Vanda était déjà loin, et le moujik restait aux mains de Rocambole et de Milon. Le moujik reprit :
– Savez-vous ce que Vasilika veut faire de l’enfant ?
– Non.
– Elle veut le faire mourir de faim.
Les cheveux de Rocambole se hérissèrent.
– C’est sa vengeance, reprit le moujik, car elle sait bien que l’enfant mort, sa mère en deviendra folle et en mourra peut-être…
– Oh ! murmura Rocambole en frissonnant.
– Et ce double coup vous tuera…
– Oui, c’est bien cela… elle a tout deviné.
– Mais elle n’accomplira pas son dessein, s’écria Milon. Nous sommes là, nous.
Le moujik parut se raviser tout à coup.
– Mais, dit-il, qui m’assure que lorsque je vous aurai dit où est l’enfant…
– Eh bien ?
– Et que vous m’aurez donné les cent mille francs, que vous ne me les reprendrez pas ?…
– Comment ?
– Vous êtes deux et je suis seul, vous avez des armes, je n’en ai pas…
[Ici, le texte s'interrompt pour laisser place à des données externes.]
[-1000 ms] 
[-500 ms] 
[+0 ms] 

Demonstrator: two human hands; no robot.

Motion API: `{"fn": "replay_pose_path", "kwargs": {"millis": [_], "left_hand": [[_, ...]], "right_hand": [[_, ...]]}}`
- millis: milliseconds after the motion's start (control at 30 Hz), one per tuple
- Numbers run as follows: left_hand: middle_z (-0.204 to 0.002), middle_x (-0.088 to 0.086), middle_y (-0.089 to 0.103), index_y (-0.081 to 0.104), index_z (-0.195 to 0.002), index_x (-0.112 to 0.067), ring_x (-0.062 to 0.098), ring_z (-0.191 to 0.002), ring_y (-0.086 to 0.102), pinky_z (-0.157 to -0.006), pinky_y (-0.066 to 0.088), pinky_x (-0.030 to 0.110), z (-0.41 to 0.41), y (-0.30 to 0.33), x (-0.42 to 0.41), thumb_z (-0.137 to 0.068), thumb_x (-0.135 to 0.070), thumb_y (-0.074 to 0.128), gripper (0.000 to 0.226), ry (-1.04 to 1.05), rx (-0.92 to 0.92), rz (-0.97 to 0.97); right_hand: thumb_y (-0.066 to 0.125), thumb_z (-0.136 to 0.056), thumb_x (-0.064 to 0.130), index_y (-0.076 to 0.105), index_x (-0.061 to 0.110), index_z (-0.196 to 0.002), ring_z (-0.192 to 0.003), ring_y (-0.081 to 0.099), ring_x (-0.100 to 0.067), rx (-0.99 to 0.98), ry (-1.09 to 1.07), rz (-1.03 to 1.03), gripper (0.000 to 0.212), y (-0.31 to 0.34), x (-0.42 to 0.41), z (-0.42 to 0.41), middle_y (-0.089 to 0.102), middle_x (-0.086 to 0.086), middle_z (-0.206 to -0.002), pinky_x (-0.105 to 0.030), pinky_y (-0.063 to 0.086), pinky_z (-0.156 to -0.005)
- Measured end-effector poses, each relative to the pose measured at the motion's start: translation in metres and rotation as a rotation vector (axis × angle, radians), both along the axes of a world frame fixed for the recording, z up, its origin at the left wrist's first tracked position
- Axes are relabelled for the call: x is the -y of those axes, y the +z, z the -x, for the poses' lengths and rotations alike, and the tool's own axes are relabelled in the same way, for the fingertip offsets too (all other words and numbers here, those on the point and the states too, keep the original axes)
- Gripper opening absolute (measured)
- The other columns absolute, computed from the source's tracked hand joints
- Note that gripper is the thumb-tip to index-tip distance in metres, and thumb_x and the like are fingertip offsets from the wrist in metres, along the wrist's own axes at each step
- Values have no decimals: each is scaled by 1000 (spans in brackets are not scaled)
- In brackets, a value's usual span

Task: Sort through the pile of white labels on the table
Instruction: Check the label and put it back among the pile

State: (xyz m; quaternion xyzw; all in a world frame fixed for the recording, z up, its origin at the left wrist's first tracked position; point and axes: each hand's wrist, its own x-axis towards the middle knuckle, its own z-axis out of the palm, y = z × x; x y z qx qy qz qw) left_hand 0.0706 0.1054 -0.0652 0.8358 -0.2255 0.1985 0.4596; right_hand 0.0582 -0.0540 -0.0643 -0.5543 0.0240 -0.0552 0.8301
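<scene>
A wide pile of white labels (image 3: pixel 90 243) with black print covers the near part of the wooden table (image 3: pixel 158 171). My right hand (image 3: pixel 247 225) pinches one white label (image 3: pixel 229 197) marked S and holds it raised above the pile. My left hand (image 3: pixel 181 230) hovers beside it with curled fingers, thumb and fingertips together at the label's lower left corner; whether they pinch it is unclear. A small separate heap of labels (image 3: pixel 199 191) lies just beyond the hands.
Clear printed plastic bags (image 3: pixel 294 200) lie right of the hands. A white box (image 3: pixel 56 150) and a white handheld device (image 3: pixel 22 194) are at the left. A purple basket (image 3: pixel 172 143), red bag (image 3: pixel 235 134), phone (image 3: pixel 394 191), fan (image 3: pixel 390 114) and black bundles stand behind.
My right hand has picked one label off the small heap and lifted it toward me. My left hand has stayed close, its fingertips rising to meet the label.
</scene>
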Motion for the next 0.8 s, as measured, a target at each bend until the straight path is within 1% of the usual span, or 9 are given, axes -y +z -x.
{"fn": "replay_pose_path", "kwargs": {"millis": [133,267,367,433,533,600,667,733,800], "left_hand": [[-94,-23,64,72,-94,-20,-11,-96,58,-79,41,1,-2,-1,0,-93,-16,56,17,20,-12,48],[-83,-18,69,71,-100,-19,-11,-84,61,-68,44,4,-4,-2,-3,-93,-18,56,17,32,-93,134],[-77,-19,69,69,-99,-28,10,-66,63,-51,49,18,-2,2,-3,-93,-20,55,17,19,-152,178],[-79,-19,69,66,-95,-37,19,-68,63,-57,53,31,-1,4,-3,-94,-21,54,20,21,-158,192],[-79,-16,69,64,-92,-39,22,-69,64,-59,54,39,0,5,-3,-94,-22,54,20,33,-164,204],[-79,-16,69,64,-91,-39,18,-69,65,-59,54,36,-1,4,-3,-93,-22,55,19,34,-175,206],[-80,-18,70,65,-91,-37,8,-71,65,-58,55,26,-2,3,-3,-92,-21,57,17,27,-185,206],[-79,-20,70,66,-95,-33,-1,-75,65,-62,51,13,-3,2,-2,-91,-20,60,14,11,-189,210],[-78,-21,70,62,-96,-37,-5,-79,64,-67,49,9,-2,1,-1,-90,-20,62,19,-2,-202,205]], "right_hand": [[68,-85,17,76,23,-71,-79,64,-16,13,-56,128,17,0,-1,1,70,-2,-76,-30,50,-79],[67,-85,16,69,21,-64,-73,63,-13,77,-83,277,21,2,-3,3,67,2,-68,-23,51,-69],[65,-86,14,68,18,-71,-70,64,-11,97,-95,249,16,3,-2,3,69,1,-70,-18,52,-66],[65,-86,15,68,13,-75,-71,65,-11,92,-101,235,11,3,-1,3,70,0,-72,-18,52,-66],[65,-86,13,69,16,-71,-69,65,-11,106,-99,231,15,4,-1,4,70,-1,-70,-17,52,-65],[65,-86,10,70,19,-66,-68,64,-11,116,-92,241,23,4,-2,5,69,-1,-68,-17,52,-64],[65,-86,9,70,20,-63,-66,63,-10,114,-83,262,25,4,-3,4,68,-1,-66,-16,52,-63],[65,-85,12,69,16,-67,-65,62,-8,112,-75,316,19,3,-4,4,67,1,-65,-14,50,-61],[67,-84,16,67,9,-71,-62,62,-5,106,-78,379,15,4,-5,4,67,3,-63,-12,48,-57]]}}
– Regarde-moi bien en face, dit Rocambole ; quand je promets, je tiens.
Le moujik vit briller dans l’ombre les yeux de celui que Milon appelait le maître.
– C’est bien, dit-il, je vous crois.
Une heure s’écoula. Puis on entendit un bruit de voiture sur le pont. C’était Vanda qui revenait.
– J’ai les cent mille francs, dit-elle en sautant lestement à terre.
– C’est bien. Renvoie la voiture.
En même temps, il prit un portefeuille que Vanda lui tendit, et il le remit au moujik.
– Voilà le prix de ta trahison, dit-il. À présent, parle.
– Venez, répondit Pierre. Nous sommes tout près.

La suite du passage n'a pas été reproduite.